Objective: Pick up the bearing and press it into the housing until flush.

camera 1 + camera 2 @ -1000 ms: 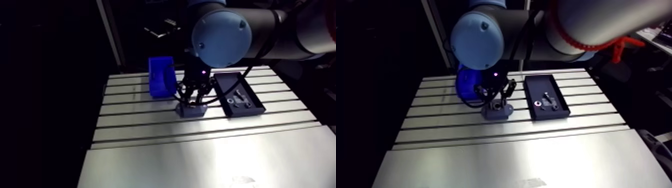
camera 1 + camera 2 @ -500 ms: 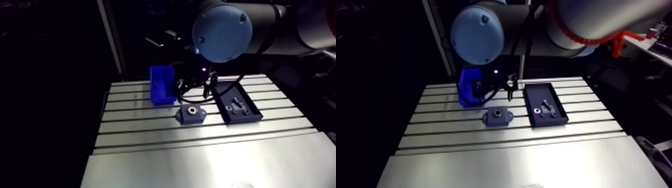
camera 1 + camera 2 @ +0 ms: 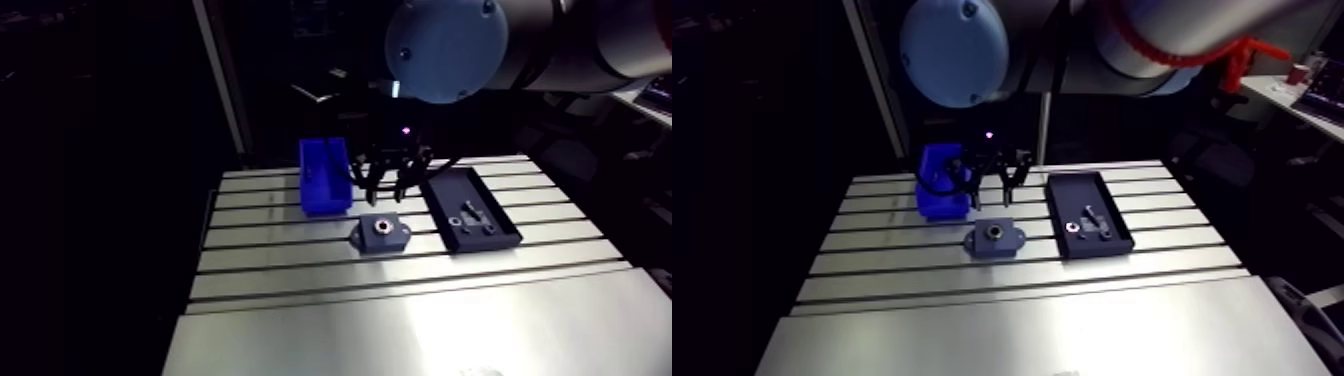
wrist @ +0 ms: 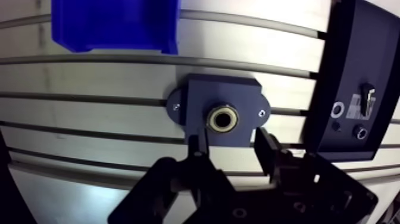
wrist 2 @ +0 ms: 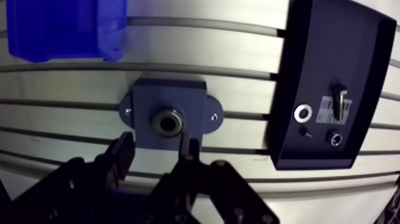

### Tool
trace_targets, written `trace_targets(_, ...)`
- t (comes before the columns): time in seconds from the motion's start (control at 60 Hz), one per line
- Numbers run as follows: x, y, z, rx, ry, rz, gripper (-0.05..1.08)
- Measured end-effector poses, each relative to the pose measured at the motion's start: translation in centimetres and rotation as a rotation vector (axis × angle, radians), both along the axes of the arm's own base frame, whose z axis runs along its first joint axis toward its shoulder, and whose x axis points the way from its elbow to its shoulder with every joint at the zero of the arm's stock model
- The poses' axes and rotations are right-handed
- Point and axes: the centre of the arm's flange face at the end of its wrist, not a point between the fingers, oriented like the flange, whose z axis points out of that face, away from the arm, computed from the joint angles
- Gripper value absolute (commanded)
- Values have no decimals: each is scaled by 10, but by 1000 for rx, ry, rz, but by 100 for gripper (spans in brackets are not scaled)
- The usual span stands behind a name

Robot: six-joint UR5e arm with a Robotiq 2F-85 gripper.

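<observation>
blue bin | black tray (small parts, perhaps washers) | slotted table

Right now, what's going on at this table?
The arm's gripper hangs above the housing, fingers open and holding nothing. The bearing sits in the housing's bore and looks seated, though whether it is fully flush is hard to judge. A blue bin and a black tray with a few small parts stand near the housing on the slotted table.
</observation>
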Motion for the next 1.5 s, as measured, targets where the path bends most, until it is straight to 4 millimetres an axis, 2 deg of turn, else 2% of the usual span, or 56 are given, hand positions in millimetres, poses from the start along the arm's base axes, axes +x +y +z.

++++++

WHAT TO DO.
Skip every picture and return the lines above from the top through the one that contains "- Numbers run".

ANSWER.
Objective: Pick up the bearing and press it into the housing until flush.

camera 1 + camera 2 @ -1000 ms: 
camera 1 + camera 2 @ -500 ms: 
camera 1 + camera 2 @ +0 ms: 
wrist @ +0 ms: 
wrist 2 @ +0 ms: 

### Tool
trace_targets, written `trace_targets(_, ...)`
- t (comes before the columns): time in seconds from the motion's start (control at 60 Hz), one per line
- Numbers run as follows: x, y, z, rx, ry, rz, gripper (-0.05..1.08)

This is the complete answer to the exercise.